▶ **Problem requirements**
Please reproduce, exactly and with nothing else, every line from the one containing "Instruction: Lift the" through the last line of the records below.

▶ **Task data**
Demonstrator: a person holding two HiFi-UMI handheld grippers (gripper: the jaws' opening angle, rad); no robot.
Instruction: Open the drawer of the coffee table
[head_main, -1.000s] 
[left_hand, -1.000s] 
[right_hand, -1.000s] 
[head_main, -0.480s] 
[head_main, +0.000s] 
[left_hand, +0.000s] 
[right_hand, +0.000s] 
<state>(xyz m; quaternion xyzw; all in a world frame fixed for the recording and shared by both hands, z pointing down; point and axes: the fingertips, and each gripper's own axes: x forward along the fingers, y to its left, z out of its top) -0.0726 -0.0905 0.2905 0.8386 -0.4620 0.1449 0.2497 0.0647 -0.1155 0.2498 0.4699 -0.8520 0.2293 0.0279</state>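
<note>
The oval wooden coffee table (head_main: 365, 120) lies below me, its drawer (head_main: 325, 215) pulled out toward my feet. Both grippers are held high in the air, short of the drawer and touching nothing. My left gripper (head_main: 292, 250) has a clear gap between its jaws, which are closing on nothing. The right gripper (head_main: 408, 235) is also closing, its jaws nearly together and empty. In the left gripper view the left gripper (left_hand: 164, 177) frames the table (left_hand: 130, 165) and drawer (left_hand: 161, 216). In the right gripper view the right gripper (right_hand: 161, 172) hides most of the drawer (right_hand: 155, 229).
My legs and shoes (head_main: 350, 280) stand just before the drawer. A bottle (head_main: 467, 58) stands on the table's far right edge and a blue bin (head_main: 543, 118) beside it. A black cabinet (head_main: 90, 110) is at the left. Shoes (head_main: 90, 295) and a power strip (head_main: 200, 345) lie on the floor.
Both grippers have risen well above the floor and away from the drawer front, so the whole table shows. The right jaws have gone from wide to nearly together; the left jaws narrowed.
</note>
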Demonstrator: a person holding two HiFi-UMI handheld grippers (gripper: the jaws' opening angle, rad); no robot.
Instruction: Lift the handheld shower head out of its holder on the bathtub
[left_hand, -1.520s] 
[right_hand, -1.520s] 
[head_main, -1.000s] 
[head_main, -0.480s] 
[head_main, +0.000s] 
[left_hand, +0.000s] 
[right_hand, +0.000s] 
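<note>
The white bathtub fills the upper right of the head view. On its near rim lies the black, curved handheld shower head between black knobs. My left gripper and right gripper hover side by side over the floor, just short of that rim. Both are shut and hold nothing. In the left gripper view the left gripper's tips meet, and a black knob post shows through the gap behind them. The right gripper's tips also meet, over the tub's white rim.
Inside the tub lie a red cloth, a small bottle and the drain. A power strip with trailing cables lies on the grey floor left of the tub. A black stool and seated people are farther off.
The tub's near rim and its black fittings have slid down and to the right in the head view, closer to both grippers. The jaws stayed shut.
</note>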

▶ **Result below**
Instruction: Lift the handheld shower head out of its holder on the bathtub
[left_hand, -1.520s] 
[right_hand, -1.520s] 
[head_main, -1.000s] 
[head_main, -0.480s] 
[head_main, +0.000s] 
[left_hand, +0.000s] 
[right_hand, +0.000s] 
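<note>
The white bathtub fills the upper right of the head view. On its near rim lies the black, curved handheld shower head between black knobs. My left gripper and right gripper hover side by side over the floor, just short of that rim. Both are shut and hold nothing. In the left gripper view the left gripper's tips meet, and a black knob post shows through the gap behind them. The right gripper's tips also meet, over the tub's white rim.
Inside the tub lie a red cloth, a small bottle and the drain. A power strip with trailing cables lies on the grey floor left of the tub. A black stool and seated people are farther off.
The tub's near rim and its black fittings have slid down and to the right in the head view, closer to both grippers. The jaws stayed shut.
</note>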

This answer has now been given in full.